THE NATURE OF EDUCATIONAL AIMS

Paul H. Hirst

Central to the history of Western educational thought has been the constantly developing notion of a liberal education. Rooted in beliefs propounded by classical Greek philosophers, this conception of education has been progressively reconstructed under many different influences, not least Cartesian dualism, British empiricism, Kantian rationalism and nineteenth-century liberalism. Its most recent detailed characterisation has been by philosophers of education much influenced by twentieth-century analytical philosophy. The resulting formulation, with its sharply focused aims and attendant philosophical underpinnings, has in fact widely determined at least the framework of almost all discussion of educational aims up to very recent times. But of late, the major philosophical beliefs behind the approach have been severely attacked, so much so that this whole formulation and not just its details now seem in need of radical reconsideration. In this chapter, via an examination of certain of these fundamental beliefs, I shall argue for a new and, it is to be hoped, more adequate approach to characterising the whole domain of educational aims.

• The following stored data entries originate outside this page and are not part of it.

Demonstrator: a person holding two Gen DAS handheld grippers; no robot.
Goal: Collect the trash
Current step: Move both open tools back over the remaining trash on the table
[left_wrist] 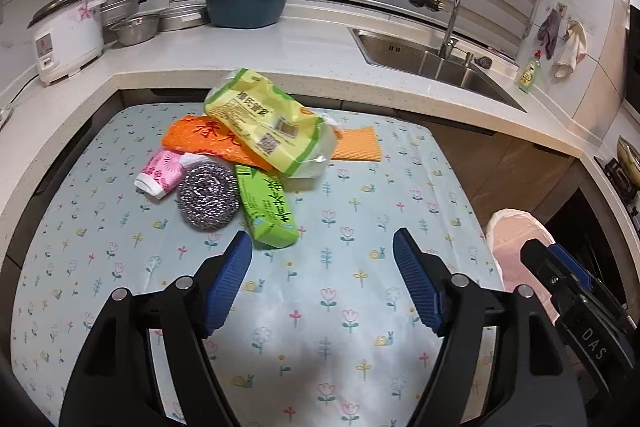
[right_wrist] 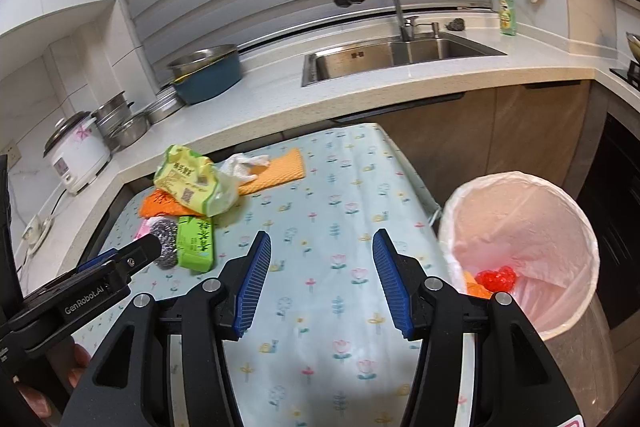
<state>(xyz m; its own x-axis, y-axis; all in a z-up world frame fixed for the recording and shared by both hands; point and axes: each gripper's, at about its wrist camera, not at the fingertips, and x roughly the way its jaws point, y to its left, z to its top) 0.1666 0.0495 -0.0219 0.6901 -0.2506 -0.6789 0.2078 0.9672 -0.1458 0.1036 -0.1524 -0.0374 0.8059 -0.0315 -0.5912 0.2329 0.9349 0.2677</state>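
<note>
Nearest the left wrist camera, the left gripper (left_wrist: 322,251) hangs over the flower-printed tablecloth (left_wrist: 304,327) with its blue-padded jaws spread wide and nothing between them. The right gripper (right_wrist: 320,251) is likewise held above the cloth, jaws apart and empty, just beside the waste bin (right_wrist: 576,315) that stands off the table's right edge. The bin's pink liner bag (right_wrist: 520,223) holds a red crinkled piece of trash (right_wrist: 496,277) and something orange at its bottom. Just ahead of the left gripper lies a green rectangular packet (left_wrist: 266,207), touching a steel wool scourer (left_wrist: 208,197) on its left. Beside the scourer is a pink floral wrapper (left_wrist: 162,173). Behind these an orange plastic bag (left_wrist: 208,141) lies flat, and a yellow-green plastic package (left_wrist: 272,123) rests on top of it, partly tilted. A crumpled white plastic scrap (right_wrist: 244,165) pokes out beside that package, next to an orange dishcloth (left_wrist: 358,145). Beyond the table runs a pale countertop (left_wrist: 280,47) carrying a white rice cooker (left_wrist: 68,31), stacked steel bowls (left_wrist: 128,15), a blue basin (left_wrist: 246,7) and a steel sink (left_wrist: 432,61) with a curved faucet (left_wrist: 450,11).
</note>
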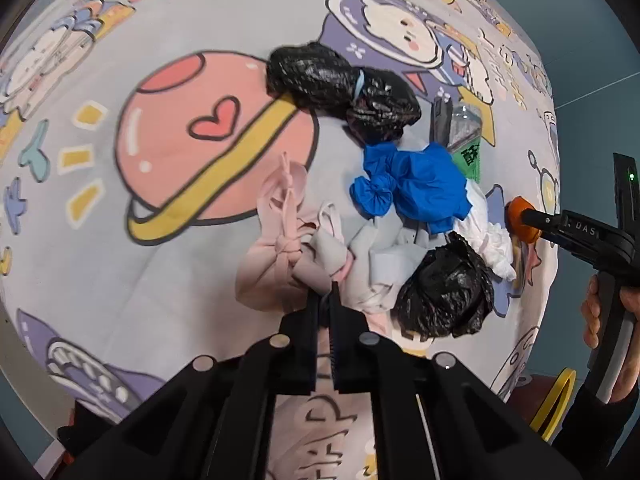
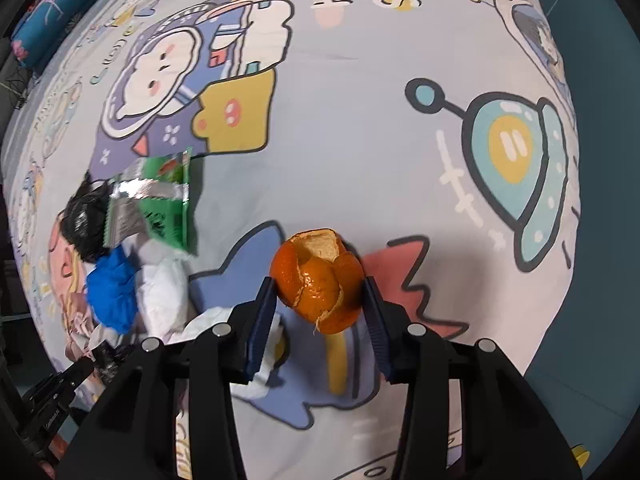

I shall take it as axiomatic that the term ‘education’ labels those activities of learning aimed at enabling individuals to live good lives. Clearly, the term is frequently used for areas of activity that can only contribute in some limited way to such a life. But in its general sense I shall take it that education is directed at the development and promotion of a person’s good life as a whole. The liberal education tradition has certainly taken such an overall view, and, given that aim, has sought repeatedly to spell out in detail what it entails in contemporary terms.

Manifestly, any such attempt demands both some conception of what it is to develop and live a human life and the making of certain value judgements that will mark out a good life and its distinctive features. In these terms the late twentieth-century form of liberal education has taken human beings to be entities capable, by virtue of certain naturally given capacities, of making sense of themselves and their world and of engaging in autonomous action. Granted such a view of human nature, a good life has been held to be one autonomously determined in all its aspects by reason - that is, by the proper exercise of a person’s capacities to achieve knowledge and understanding - to make rational choices and to act accordingly. Liberal education is then seen as fundamentally an initiation into the nature and content of knowledge and understanding, into ‘the best that has been thought and said’. On that foundation, given capacities for autonomously determining all other personal characteristics, individuals are judged able to fashion for themselves their own rational lives. Insofar as educational aims go beyond the pursuit of knowledge and understanding they focus on facilitating the making of rational choices in its application, acting in accordance with such choices and developing the personal qualities and skills these entail. At the heart of all these additional aims, however, lies the knowledge that gives them their character and meaning.